Activity: Apart from the pictures, write out the records that follow exactly.
- Opening Delimiter -
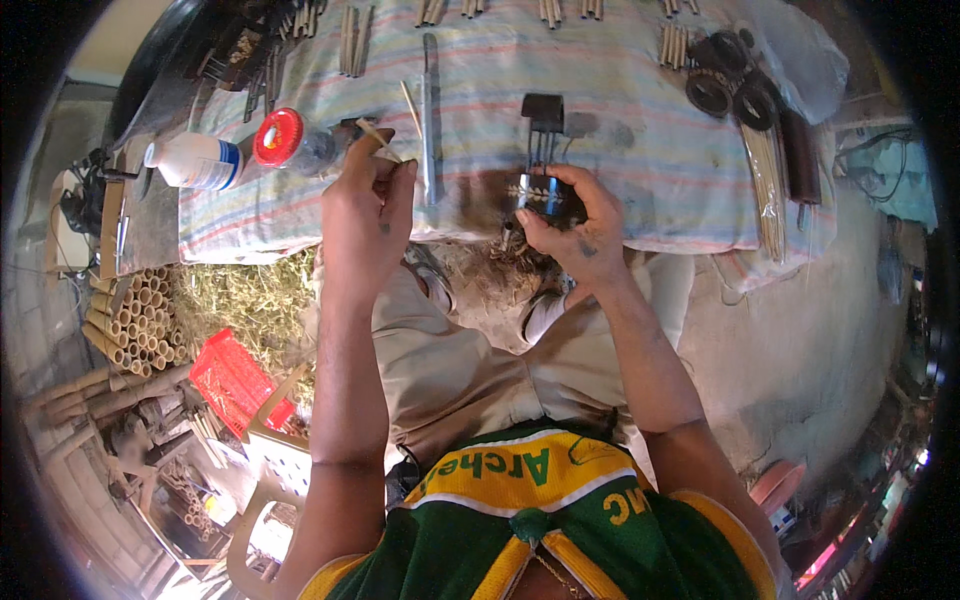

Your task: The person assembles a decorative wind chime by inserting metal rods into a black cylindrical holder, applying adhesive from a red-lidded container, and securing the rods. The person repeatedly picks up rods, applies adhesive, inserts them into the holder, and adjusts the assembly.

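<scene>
In my right hand (pixel 580 222) is a short, glossy dark cylinder (pixel 540 193) with a pale leaf-like pattern, gripped between thumb and fingers at the table's near edge. Several thin dark prongs (pixel 541 148) run from just beyond it to a dark block (pixel 543 106); whether they join the cylinder cannot be told. My left hand (pixel 372 195) is closed in a pinch on a slim pale stick (pixel 376 134). Just right of that hand lie a long flat metal blade (pixel 429 120) and another thin pale stick (pixel 411 108).
A striped cloth (pixel 470 80) covers the table. Left of my hands are a white bottle (pixel 195 162) and a red-lidded jar (pixel 280 138). Dark rings (pixel 710 92) and bundled thin sticks (pixel 765 190) lie at right. Cut bamboo tubes (pixel 140 325) are stacked at lower left.
</scene>
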`<state>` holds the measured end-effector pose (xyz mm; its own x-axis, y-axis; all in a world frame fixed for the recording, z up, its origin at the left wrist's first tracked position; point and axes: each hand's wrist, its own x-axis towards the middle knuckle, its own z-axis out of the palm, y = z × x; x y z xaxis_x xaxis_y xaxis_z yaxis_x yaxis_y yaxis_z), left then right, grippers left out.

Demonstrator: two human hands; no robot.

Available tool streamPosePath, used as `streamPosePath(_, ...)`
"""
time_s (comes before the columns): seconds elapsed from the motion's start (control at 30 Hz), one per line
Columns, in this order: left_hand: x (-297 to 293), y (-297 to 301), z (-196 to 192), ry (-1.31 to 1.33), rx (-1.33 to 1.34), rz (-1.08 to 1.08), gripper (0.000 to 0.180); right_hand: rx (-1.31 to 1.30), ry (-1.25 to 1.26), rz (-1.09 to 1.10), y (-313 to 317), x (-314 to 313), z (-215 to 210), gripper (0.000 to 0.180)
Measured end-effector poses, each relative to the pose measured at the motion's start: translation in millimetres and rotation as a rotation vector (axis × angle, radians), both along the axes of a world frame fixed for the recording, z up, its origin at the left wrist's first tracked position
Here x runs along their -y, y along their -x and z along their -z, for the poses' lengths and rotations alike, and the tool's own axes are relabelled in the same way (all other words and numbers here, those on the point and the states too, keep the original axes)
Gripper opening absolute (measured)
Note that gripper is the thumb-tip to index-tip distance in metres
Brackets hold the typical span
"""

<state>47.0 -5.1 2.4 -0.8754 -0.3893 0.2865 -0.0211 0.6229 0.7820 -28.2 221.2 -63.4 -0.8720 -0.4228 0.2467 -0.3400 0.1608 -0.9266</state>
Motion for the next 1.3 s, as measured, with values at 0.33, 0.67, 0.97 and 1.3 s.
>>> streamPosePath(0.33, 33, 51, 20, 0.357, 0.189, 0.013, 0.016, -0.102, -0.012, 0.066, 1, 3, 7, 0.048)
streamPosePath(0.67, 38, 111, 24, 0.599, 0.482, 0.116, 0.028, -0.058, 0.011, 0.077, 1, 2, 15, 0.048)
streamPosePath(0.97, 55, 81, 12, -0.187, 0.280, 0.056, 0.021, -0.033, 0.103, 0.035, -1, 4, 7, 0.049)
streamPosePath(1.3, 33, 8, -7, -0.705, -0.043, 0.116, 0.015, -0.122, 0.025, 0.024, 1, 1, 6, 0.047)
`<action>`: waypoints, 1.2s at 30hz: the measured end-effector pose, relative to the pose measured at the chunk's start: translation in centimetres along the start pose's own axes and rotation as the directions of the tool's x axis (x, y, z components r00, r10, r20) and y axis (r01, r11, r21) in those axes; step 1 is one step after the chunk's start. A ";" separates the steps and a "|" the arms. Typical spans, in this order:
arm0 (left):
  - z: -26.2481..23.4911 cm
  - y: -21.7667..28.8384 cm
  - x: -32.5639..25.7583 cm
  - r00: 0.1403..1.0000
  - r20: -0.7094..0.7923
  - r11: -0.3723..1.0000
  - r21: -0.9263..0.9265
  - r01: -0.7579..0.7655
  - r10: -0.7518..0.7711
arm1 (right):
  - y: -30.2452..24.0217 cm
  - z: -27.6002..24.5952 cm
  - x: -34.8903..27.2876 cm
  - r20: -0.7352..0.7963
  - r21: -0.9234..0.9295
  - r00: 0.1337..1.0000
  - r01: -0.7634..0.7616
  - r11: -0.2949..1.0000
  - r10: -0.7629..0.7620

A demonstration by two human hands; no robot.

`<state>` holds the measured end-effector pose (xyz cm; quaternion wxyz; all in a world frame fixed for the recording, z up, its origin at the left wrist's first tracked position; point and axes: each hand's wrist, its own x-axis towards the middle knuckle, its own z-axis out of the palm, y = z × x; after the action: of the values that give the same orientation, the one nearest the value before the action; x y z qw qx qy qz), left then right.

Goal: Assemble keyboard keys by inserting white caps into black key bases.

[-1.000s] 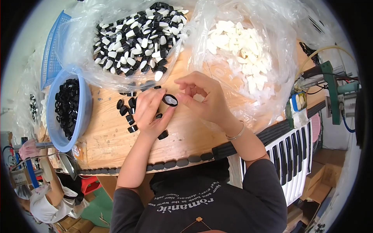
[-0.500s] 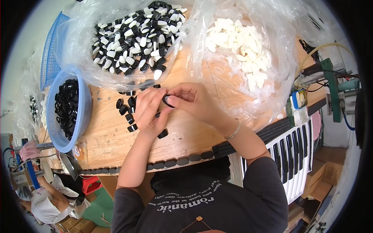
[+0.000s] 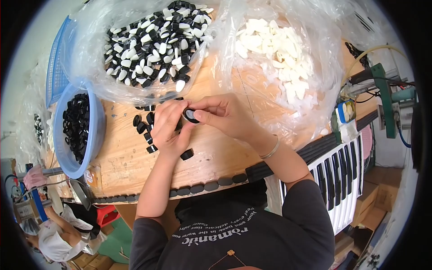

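Observation:
In front of my chest, both hands meet around a small black oval cap [image 3: 191, 116] with a greyish inner face. My right hand [image 3: 227, 116] pinches its right edge between thumb and fingers. My left hand [image 3: 170, 128] is curled at its left side, fingertips against it; part of its grip is hidden. Several loose black caps [image 3: 140, 127] lie on the table left of my left hand, and another black cap [image 3: 186, 154] lies just below it.
A blue basin [image 3: 100, 121] of black caps stands left. Behind are a clear bag [image 3: 85, 58] of black-and-white pieces and another with cream pieces [image 3: 292, 58]. At right are a green-framed machine [image 3: 383, 103] and a rack of black strips [image 3: 333, 180]. A person [image 3: 58, 231] sits at lower left.
The black cap has turned between my fingers, so its greyish inner face shows more. My hands have stayed in nearly the same place.

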<state>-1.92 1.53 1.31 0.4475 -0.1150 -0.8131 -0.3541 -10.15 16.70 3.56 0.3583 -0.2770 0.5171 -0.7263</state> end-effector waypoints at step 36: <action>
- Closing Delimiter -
Result below:
Your task: The person assembles a decorative wind chime by inserting metal rods into a black cylindrical holder, applying adhesive from a red-lidded container, and securing the rods. The person repeatedly picks up rods, applies adhesive, inserts them into the holder, and adjusts the assembly.

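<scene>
In my right hand (pixel 580 222) is a short, glossy dark cylinder (pixel 540 193) with a pale leaf-like pattern, gripped between thumb and fingers at the table's near edge. Several thin dark prongs (pixel 541 148) run from just beyond it to a dark block (pixel 543 106); whether they join the cylinder cannot be told. My left hand (pixel 372 195) is closed in a pinch on a slim pale stick (pixel 376 134). Just right of that hand lie a long flat metal blade (pixel 429 120) and another thin pale stick (pixel 411 108).
A striped cloth (pixel 470 80) covers the table. Left of my hands are a white bottle (pixel 195 162) and a red-lidded jar (pixel 280 138). Dark rings (pixel 710 92) and bundled thin sticks (pixel 765 190) lie at right. Cut bamboo tubes (pixel 140 325) are stacked at lower left.
</scene>
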`<state>` holds the measured end-effector pose (xyz mm; its own x-axis, y-axis; all in a world frame fixed for the recording, z up, its origin at the left wrist's first tracked position; point and axes: each hand's wrist, its own x-axis towards the middle knuckle, its own z-axis out of the palm, y = z × x; x y z xaxis_x xaxis_y xaxis_z yaxis_x yaxis_y yaxis_z), left then right, grippers left out.

Demonstrator: two human hands; no robot.

Available tool streamPosePath, used as `streamPosePath(_, ...)`
"""
time_s (comes before the columns): seconds elapsed from the motion's start (control at 30 Hz), one per line
Columns, in this order: left_hand: x (-297 to 293), y (-297 to 301), z (-196 to 192), ry (-1.31 to 1.33), rx (-1.33 to 1.34), rz (-1.08 to 1.08), gripper (0.000 to 0.180); right_hand: rx (-1.31 to 1.30), ry (-1.25 to 1.26), rz (-1.09 to 1.10), y (-313 to 317), x (-314 to 313), z (-215 to 210), gripper (0.000 to 0.180)
Measured end-effector poses, each relative to the pose measured at the motion's start: translation in millimetres and rotation as a rotation vector (axis × angle, radians), both along the axes of a world frame fixed for the recording, z up, its origin at the left wrist's first tracked position
Here x runs along their -y, y along their -x and z along their -z, for the poses' lengths and rotations alike, and the tool's own axes are relabelled in the same way (all other words and numbers here, those on the point and the states too, keep the original axes)
Gripper opening absolute (measured)
Note that gripper is the thumb-tip to index-tip distance in metres
Brackets hold the typical span
"""

<state>47.0 -5.1 2.4 -0.8754 -0.3893 0.2865 -0.0211 0.6229 0.7820 -28.2 221.2 -63.4 -0.8720 -0.4228 0.2467 -0.3400 0.1608 -0.9266</state>
Motion for the next 1.3 s, as measured, with values at 0.33, 0.67, 0.97 and 1.3 s.
>>> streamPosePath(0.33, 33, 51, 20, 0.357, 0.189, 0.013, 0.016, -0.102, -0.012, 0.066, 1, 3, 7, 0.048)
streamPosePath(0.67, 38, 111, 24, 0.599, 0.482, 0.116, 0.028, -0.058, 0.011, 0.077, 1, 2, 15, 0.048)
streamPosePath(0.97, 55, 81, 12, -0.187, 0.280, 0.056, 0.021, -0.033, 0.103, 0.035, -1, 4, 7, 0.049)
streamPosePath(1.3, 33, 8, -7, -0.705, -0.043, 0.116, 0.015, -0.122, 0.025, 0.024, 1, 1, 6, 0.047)
`<action>`: waypoints, 1.2s at 30hz: the measured end-effector pose, relative to the pose measured at the chunk's start: translation in centimetres along the start pose's own axes and rotation as the directions of the tool's x axis (x, y, z components r00, r10, r20) and y axis (r01, r11, r21) in those axes; step 1 is one step after the chunk's start. A ";" separates the steps and a "|" the arms. Typical spans, in this order:
arm0 (left):
  - z: -26.2481..23.4911 cm
  - y: -21.7667..28.8384 cm
  - x: -32.5639..25.7583 cm
  - r00: 0.1403..1.0000
  - r20: -0.7094..0.7923
  - r11: -0.3723..1.0000
  - r21: -0.9263..0.9265
  - r01: -0.7579..0.7655
  - r10: -0.7518..0.7711
arm1 (right):
  - y: -30.2452..24.0217 cm
  - z: -27.6002..24.5952 cm
  - x: -34.8903..27.2876 cm
  - r20: -0.7352..0.7963
  - r21: -0.9234..0.9295
  - r00: 0.1337..1.0000
  - r01: -0.7634..0.7616
  - r11: -0.2949..1.0000
  - r10: -0.7629..0.7620

A demonstration by two human hands; no robot.

`<state>` holds the measured end-effector pose (xyz cm; quaternion wxyz; all in a world frame fixed for the recording, z up, its origin at the left wrist's first tracked position; point and axes: each hand's wrist, its own x-axis towards the middle knuckle, its own z-axis out of the palm, y = z × x; after the action: of the values that give the same orientation, the one nearest the value before the action; x y z qw qx qy qz), left then right.

Goal: Assemble keyboard keys by inserting white caps into black key bases.

[-1.000s] 
[-0.500s] 
[+0.000s] 

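Observation:
In front of my chest, both hands meet around a small black oval cap [image 3: 191, 116] with a greyish inner face. My right hand [image 3: 227, 116] pinches its right edge between thumb and fingers. My left hand [image 3: 170, 128] is curled at its left side, fingertips against it; part of its grip is hidden. Several loose black caps [image 3: 140, 127] lie on the table left of my left hand, and another black cap [image 3: 186, 154] lies just below it.
A blue basin [image 3: 100, 121] of black caps stands left. Behind are a clear bag [image 3: 85, 58] of black-and-white pieces and another with cream pieces [image 3: 292, 58]. At right are a green-framed machine [image 3: 383, 103] and a rack of black strips [image 3: 333, 180]. A person [image 3: 58, 231] sits at lower left.
The black cap has turned between my fingers, so its greyish inner face shows more. My hands have stayed in nearly the same place.
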
<state>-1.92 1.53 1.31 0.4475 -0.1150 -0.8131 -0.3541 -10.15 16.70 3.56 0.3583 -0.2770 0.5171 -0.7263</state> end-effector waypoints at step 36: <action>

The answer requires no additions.